#197 unicode error with date directive

closed-fixed
nobody
None
5
2012-07-22
2012-07-21
Toshio Kuratomi
No

I received this bug report against our package in Fedora: https://bugzilla.redhat.com/show_bug.cgi?id=786867

Taking a look, the date directive is passing in a byte string in python2 but the class is trying to feed that byte string to a unicode() method. When localized, the date directive can inject dates with non-ascii characters. So we need to fix that.

Following patch seems to work:
Index: docutils-0.9.1/docutils/parsers/rst/directives/misc.py
===================================================================
--- docutils-0.9.1.orig/docutils/parsers/rst/directives/misc.py
+++ docutils-0.9.1/docutils/parsers/rst/directives/misc.py
@@ -10,6 +10,7 @@ import sys
import os.path
import re
import time
+import locale
from docutils import io, nodes, statemachine, utils
from docutils.error_reporting import SafeString, ErrorString
from docutils.parsers.rst import Directive, convert_directive_function
@@ -474,6 +475,17 @@ class Date(Directive):
'a substitution definition.' % self.name)
format = '\n'.join(self.content) or '%Y-%m-%d'
text = time.strftime(format)
+ if sys.version_info< (3, 0):
+ try:
+ text = unicode(text, locale.getpreferredencoding())
+ except UnicodeError:
+ try:
+ text = unicode(text, 'utf-8')
+ except UnicodeError:
+ # Fallback to something that can decode all bytes to
+ # something.

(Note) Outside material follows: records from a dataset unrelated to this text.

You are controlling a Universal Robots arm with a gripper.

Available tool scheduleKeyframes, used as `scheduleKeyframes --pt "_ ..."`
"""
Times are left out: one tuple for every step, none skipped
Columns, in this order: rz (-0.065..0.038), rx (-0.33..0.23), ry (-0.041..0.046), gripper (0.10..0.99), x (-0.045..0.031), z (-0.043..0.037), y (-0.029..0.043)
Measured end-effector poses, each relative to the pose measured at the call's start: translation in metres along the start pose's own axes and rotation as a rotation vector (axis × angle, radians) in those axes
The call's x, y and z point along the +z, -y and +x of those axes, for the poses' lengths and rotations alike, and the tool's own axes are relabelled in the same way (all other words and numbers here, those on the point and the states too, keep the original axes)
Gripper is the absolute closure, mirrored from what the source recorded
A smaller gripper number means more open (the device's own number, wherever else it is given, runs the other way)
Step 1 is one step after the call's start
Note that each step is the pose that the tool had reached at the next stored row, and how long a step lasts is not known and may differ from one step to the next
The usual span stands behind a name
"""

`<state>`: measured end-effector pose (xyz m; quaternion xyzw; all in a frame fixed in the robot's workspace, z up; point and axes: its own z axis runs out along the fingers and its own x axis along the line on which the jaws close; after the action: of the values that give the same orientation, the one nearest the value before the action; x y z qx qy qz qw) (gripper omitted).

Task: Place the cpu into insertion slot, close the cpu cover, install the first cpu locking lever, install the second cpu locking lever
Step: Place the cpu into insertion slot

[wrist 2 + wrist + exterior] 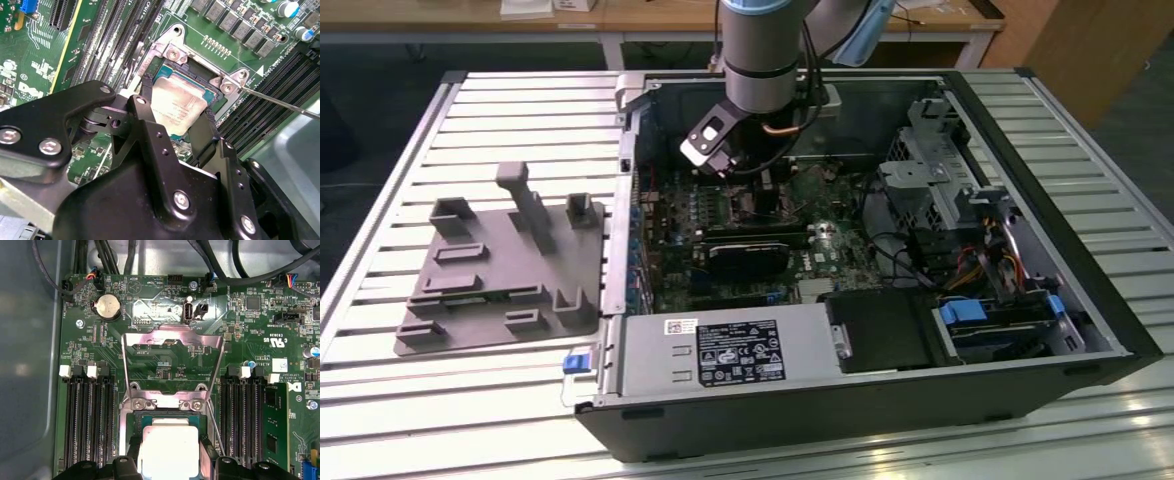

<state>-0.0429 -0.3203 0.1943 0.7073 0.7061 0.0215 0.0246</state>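
Item: open computer case on a slatted table, with a grey moulded fixture lying beside it at the exterior view's left. Arm: reaching down into the case at the upper centre of the exterior view, with the gripper low over the motherboard. Gripper, in both wrist views: two black fingers part-way apart, set against opposite edges of the cpu. They appear to pinch it, with nothing else in their hold. Cpu: silver top up, lying square within the insertion slot. I cannot tell whether it is fully seated or held a hair above the contacts. Cpu cover: swung up and away from the socket, lying back over the board in the first wrist view, not closed. Locking lever: a thin rod standing free of its catch in the second wrist view, not latched. Progress, by my reckoning: the first step is at or near completion. The cover and both levers are yet to be done.
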Motion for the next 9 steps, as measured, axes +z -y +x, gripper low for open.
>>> scheduleKeyframes --pt "0.000 0.000 -0.0002 0.549 0.0004 0.0001 0.0000" --pt "0.000 0.000 -0.0001 0.549 0.0007 0.0000 0.0000" --pt "0.000 0.000 0.0000 0.549 0.0007 0.0000 0.0000" --pt "0.000 0.000 0.0000 0.549 0.0007 0.0000 0.0000" --pt "0.000 0.000 -0.0001 0.549 0.0008 0.0000 0.0000" --pt "0.000 0.000 -0.0001 0.549 0.0008 0.0000 0.0000" --pt "0.000 0.000 -0.0001 0.549 0.0008 0.0000 0.0000" --pt "0.000 0.000 -0.0001 0.549 0.0008 0.0000 0.0000" --pt "0.000 0.000 -0.0001 0.549 0.0008 0.0000 0.0000"
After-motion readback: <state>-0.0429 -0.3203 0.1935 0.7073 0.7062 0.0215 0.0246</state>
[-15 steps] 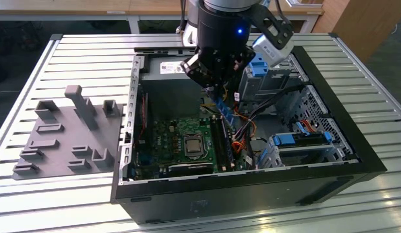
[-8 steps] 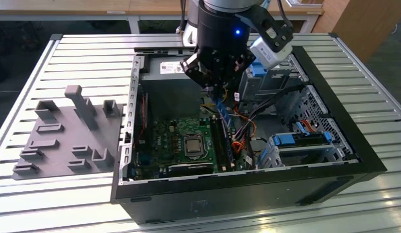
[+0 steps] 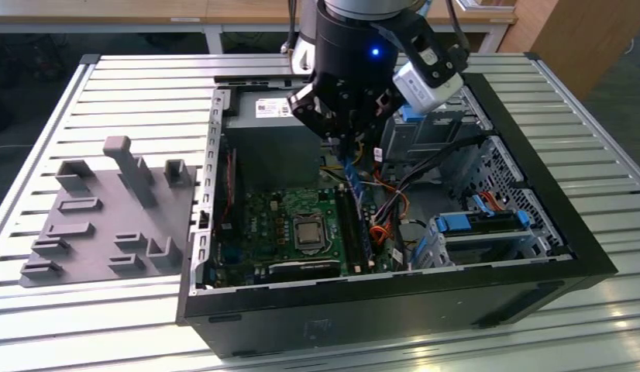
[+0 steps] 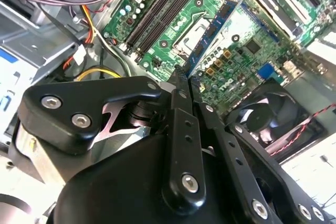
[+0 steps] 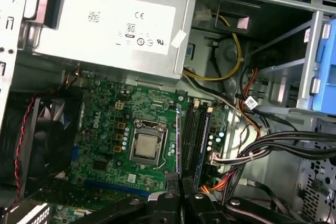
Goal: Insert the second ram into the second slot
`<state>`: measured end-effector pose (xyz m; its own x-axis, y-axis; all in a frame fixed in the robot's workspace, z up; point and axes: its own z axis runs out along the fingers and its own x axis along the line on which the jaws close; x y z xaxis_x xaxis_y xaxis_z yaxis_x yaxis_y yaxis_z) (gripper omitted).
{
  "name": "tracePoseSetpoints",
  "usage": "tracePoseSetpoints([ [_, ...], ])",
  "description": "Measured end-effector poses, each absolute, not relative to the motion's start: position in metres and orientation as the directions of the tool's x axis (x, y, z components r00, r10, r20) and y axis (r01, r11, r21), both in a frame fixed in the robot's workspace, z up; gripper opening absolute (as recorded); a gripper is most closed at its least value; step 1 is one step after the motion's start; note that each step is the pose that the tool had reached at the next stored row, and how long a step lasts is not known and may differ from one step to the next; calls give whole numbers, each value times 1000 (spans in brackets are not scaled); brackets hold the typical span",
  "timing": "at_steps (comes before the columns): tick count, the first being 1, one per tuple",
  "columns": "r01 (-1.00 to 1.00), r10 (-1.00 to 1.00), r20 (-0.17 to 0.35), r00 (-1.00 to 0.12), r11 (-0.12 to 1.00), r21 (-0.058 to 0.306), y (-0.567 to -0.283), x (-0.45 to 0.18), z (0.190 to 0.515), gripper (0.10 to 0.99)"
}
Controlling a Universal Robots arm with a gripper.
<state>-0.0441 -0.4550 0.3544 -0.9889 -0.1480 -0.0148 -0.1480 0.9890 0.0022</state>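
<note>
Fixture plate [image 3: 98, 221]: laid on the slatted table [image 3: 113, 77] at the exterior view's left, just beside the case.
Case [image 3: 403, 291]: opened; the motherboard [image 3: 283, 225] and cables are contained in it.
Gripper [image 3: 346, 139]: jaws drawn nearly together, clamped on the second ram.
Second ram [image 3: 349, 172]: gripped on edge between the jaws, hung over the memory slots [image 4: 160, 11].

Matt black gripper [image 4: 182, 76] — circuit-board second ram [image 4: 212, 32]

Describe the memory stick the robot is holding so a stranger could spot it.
Look inside the open black computer case, above the green motherboard. The second ram is the thin blue stick with dark chips, clamped in the robot's jaws, unlike the chunky blue drive-bay tabs.
</note>
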Motion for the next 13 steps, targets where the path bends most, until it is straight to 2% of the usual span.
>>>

Alternative fallback would be to decode
+ # with errors='replace'
+ text = unicode(text, 'latin-1')
return [nodes.Text(text)]

Note that out of curiosity, I took a look at how often nodes.Text() is getting byte str type instead of unicode type using the following patch:

Index: docutils-0.9.1/docutils/nodes.py

--- docutils-0.9.1.orig/docutils/nodes.py
+++ docutils-0.9.1/docutils/nodes.py
@@ -329,6 +329,12 @@ class Text(Node, reprunicode):
else:
def __new__(cls, data, rawsource=None):
"""Prevent the rawsource argument from propagating to str."""
+ # Python2 is more lenient about mixing str and unicode than
+ # python3 mixing bytes and str but the danger is that our tests
+ # will give only ascii values to this function and be fine but in
+ # the real world someone will give it non-ascii and then crash
+ if isinstance(data, str):
+ raise TypeError('expecting unicode data, not str')
return reprunicode.__new__(cls, data)

def __init__(self, data, rawsource=''):

The results were quite bad:

[...]
File "/srv/git/python-docutils/docutils-0.9.1/docutils/nodes.py", line 337, in __new__
raise TypeError('expecting unicode data, not str')
TypeError: expecting unicode data, not str

----------------------------------------------------------------------
Ran 1192 tests in 8.961s

FAILED (errors=802)
[...]

These are all potential failure points -- whether they can fail in practice depends on whether the data being sent in can contain non-ASCII values or not.

Discussion

  • Patch to fix issue as an attachment

     
  • Here's a simpler reproducer that might be turned into a test case:

    test.sh:

    #!/bin/sh

    LC_ALL=ja_JP.utf8 rst2html --traceback test.rst

    test.rst:

    .. |date| date:: %d %B %Y

     
  • Günter Milde
    Günter Milde
    2012-07-22

    Thanks for the bug report and patch. A modified¹ fix + test case² is now added to the source.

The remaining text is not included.